Les chercheurs de Looktout ont détecté un nouveau programme malveillant sous Android qui verrouille le périphérique et qui exige, au nom du FBI, le paiement d’une "amende" pour consultation de contenu interdit. A l’heure actuelle, ce programme, baptisé ScarePackage par les chercheurs, n’attaque que les habitants des Etats-Unis.

D’après les informations de Lookout, ce nouveau programme d’escroquerie se présente sous la forme d’Adobe Flash ou d’un logiciel antivirus très utilisé et ses fonctionnalités sont identiques à celles d’un autre programme malveillant de blocage détecté récemment : ColdBrother, connu également sous le nom de Svpeng. Une fois que ScarePackage est exécuté, il imite l’analyse du périphérique et affiche à l’issue de celle-ci une fausse notification reprenant la listes prétendus problèmes détectés.

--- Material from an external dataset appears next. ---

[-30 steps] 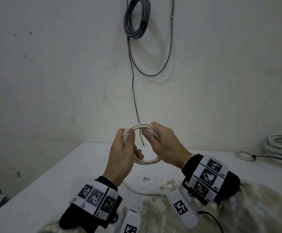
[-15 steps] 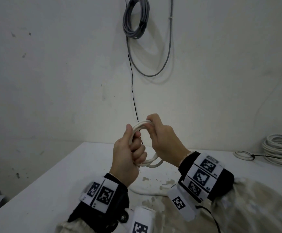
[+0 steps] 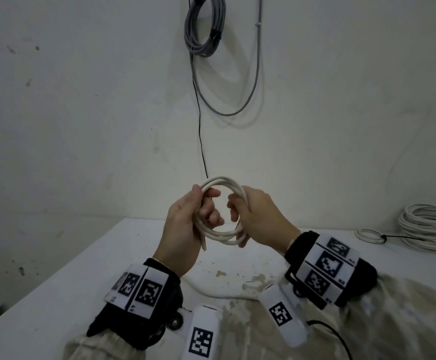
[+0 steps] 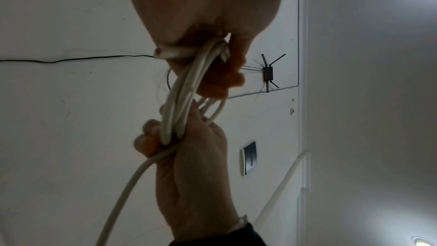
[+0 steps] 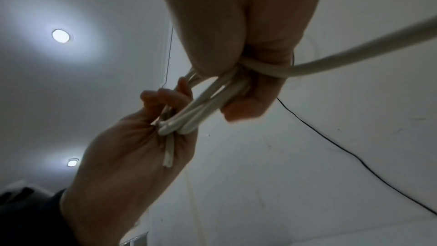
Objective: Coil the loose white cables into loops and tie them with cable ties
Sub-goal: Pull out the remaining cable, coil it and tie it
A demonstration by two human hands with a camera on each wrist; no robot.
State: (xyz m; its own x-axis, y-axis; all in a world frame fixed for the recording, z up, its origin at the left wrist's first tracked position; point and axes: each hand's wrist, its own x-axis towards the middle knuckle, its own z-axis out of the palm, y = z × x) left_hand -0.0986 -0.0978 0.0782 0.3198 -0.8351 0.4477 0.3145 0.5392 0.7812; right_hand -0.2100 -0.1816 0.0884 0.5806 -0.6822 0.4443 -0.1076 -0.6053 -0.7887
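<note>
Fingers [image 3: 213, 203] of the left hand [image 3: 183, 229] curl tight round one side of the smooth round white cable coil [image 3: 222, 209], cut end poking below the palm; the right hand [image 3: 258, 219] clamps the opposite side, holding it up above the stained white table [image 3: 55, 281]. One loose strand trails down. Far right, a bigger white cable bundle [image 3: 429, 227] rests; grey cable loops [image 3: 205, 24] hang on the wall.

Grey coil [image 3: 204, 26]: hung high on the wall [image 3: 81, 113].
Black wire [image 3: 199, 120]: run down the wall below it.
Router [image 4: 268, 73]: mounted on the wall, antennas spread.
Ceiling lights [image 5: 60, 35]: lit.
Table [image 3: 55, 294]: white, stained near its front edge.
</note>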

Il est impossible de quitter cette page ; même si la victime parvient à éteindre son smartphone, le message apparaît à nouveau après le redémarrage du système. Pour débloquer son téléphone, la victime doit payer la somme de 500 USD sous la forme de bon MoneyPack. Quand le code est saisi, seule sa longueur est vérifiée et non pas sa validité.

L’analyse a démontré que ScarePackage n’avait pas besoin de l’accès root pour bloquer complètement le téléphone. Les privilèges d’administrateurs lui suffisent. Le programme malveillant exploite l’utilitaire Java TimeTask toutes les 10 millisecondes pour arrêter tous les processus lancés par l’utilisateur. Il utilise Android WakeLock pour empêcher le smartphone de passer en mode veille. Le nouveau programme malveillant est également capable de voler le code IMEI et de l’envoyer au serveur de commande ou de l’afficher dans les fausses notifications pour leur donner plus de poids.

"D’après les indices linguistiques relevés dans l’application, les auteurs de ScarePackage sont probablement de nationalité russe ou originaires d’autres pays d’Europe de l’Est. Malheureusement, il est très difficile de supprimer ce programme malveillant si vous lui avez octroyé les privilèges d’administrateur" concluent les experts.